Кристалсен подошел к месту, где сидел Круг (по-прежнему в ночном халате, подпирая небритые щеки ободранными кулаками), и разложил документы по столу на львиных ногах, о края которого опирались Круговы локти. Красно-синим своим карандашом краснолицый и синеглазый чиновник проставил на документах крестики, указывая Кругу, где подписать.
Молча Круг взял бумаги и неторопливо смял и разодрал их крупными, волосистыми лапами. Один из писарей, тощий и нервный молодой человек, знавший, сколько потрачено мысли и сил, чтобы их отпечатать (на драгоценной эдельвейсной бумаге), схватился за голову и испустил вопль целомудренной боли. Круг, не привстав со стула, сцапал молодого человека за лацканы сюртука и теми же тяжкими, неторопливыми, сминающими движениями стал душить свою жертву, но был укрощен.
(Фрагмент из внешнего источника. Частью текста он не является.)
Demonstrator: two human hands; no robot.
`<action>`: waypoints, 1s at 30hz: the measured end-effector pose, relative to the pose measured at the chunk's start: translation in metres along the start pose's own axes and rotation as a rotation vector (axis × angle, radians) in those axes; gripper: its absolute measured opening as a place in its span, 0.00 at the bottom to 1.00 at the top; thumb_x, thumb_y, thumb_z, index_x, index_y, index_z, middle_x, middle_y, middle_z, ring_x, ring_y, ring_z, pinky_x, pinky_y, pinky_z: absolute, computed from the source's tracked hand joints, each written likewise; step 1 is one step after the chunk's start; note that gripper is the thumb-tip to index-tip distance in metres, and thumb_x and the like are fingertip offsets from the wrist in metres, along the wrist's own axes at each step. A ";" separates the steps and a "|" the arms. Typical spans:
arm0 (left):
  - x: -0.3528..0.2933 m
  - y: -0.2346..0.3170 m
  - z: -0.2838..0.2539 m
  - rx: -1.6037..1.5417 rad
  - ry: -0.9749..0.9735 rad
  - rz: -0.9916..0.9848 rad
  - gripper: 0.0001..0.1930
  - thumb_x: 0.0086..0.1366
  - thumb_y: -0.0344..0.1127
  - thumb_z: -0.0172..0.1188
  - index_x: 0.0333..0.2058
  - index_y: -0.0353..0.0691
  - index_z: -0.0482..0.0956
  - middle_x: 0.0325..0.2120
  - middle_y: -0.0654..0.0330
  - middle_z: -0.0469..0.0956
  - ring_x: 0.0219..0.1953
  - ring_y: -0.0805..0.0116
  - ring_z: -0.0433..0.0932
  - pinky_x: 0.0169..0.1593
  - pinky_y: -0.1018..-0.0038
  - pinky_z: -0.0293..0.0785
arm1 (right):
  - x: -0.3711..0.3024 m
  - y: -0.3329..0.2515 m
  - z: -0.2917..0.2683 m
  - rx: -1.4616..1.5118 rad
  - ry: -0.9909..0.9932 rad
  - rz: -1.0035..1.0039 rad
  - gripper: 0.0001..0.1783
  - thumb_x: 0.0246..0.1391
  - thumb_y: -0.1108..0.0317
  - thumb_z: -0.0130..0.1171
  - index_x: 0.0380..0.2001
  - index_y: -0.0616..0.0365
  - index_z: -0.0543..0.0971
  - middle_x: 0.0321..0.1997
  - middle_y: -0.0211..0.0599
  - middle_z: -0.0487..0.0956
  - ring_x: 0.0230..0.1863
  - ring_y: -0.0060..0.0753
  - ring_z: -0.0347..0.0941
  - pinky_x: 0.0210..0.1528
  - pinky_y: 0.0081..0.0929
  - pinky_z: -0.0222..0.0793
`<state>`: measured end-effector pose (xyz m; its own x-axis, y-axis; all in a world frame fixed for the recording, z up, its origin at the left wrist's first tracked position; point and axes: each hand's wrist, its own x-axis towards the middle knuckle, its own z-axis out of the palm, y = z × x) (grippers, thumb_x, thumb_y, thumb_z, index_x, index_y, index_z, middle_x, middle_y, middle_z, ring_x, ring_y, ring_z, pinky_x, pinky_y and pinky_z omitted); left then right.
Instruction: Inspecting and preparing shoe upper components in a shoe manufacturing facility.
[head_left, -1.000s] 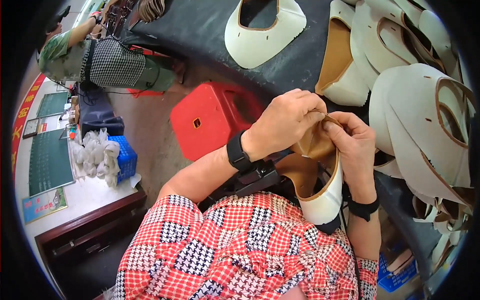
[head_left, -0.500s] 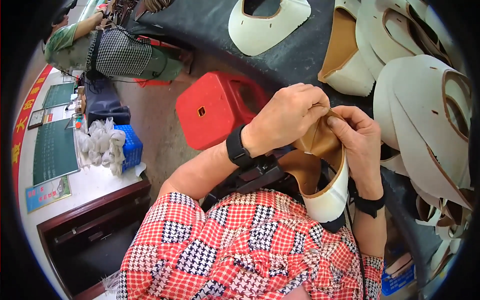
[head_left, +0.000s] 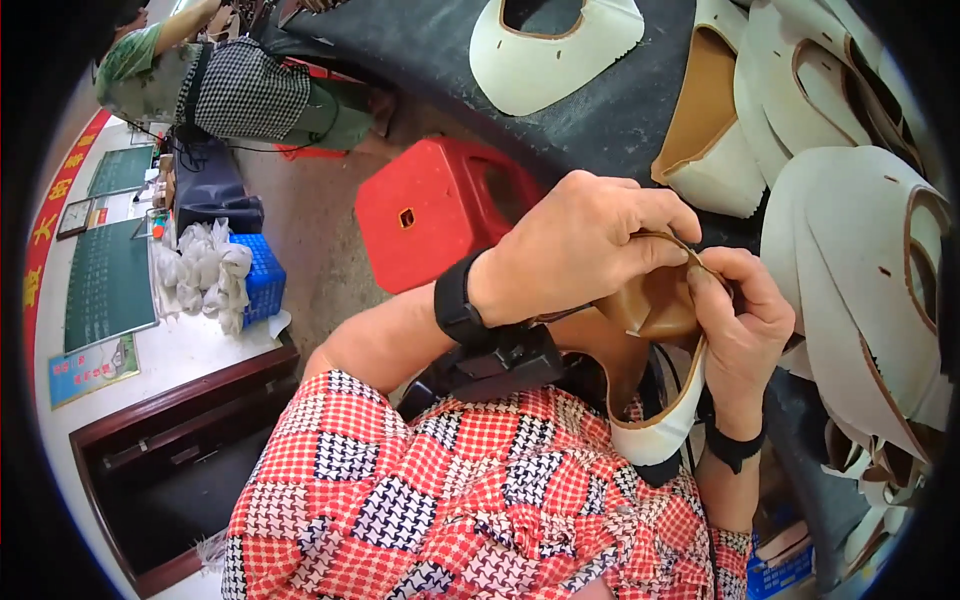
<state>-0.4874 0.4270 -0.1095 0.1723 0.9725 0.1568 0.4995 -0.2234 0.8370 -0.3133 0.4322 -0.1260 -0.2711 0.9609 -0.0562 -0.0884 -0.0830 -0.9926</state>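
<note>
The left hand (head_left: pixel 565 240) and the right hand (head_left: pixel 745 325) are busy with one bent piece (head_left: pixel 655 310), tan inside and white outside. It is held up to the right of the red stool (head_left: pixel 425 240) and a bit lower than it in the view, by the checked shirt (head_left: pixel 400 510). The step looks like working the top edge with the fingers, maybe folding or joining it. The right hand pinches that edge between thumb and finger. The left thumb is at the edge too, close by, but its pointing finger sits up above, so I can't tell if it pinches. My guess is that the next move needs the right hand to hold tight while the left fingers get a good grip.

Half a second ago, the left fingers were bunched up at the edge. Now the pointing finger is stretched out, and the edge shows in a gap under it. The right hand is farther from the stool. The big pile of white pieces (head_left: pixel 850 260) is still far to the stool's right
</note>
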 end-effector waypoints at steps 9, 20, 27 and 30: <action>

Кристалсен, который один сохранил совершеннейшее спокойствие, в следующих выражениях известил микрофон:
– Звуки, которые вы, господа, только что слышали, – это звуки, произведенные Адамом Кругом при разрывании бумаг, которые он прошлой ночью обещал подписать. Он также пытался удушить одного из моих ассистентов.
Последовало молчание. Кристалсен присел и принялся чистить ногти сапожной иглой, имевшейся вкупе с иными двадцатью тремя инструментами в толстом карманном ножичке, который он где-то слямзил в течение дня. Чиновники, ползая на карачках, собирали и разглаживали то, что осталось от документов.
Видимо, Старейшины совещались. Наконец голос сказал:
– Мы готовы пойти еще дальше. Мы предлагаем вам, Адам Круг, самому прикончить виновных. Предложение весьма необычное и вряд ли когда-либо будет повторено.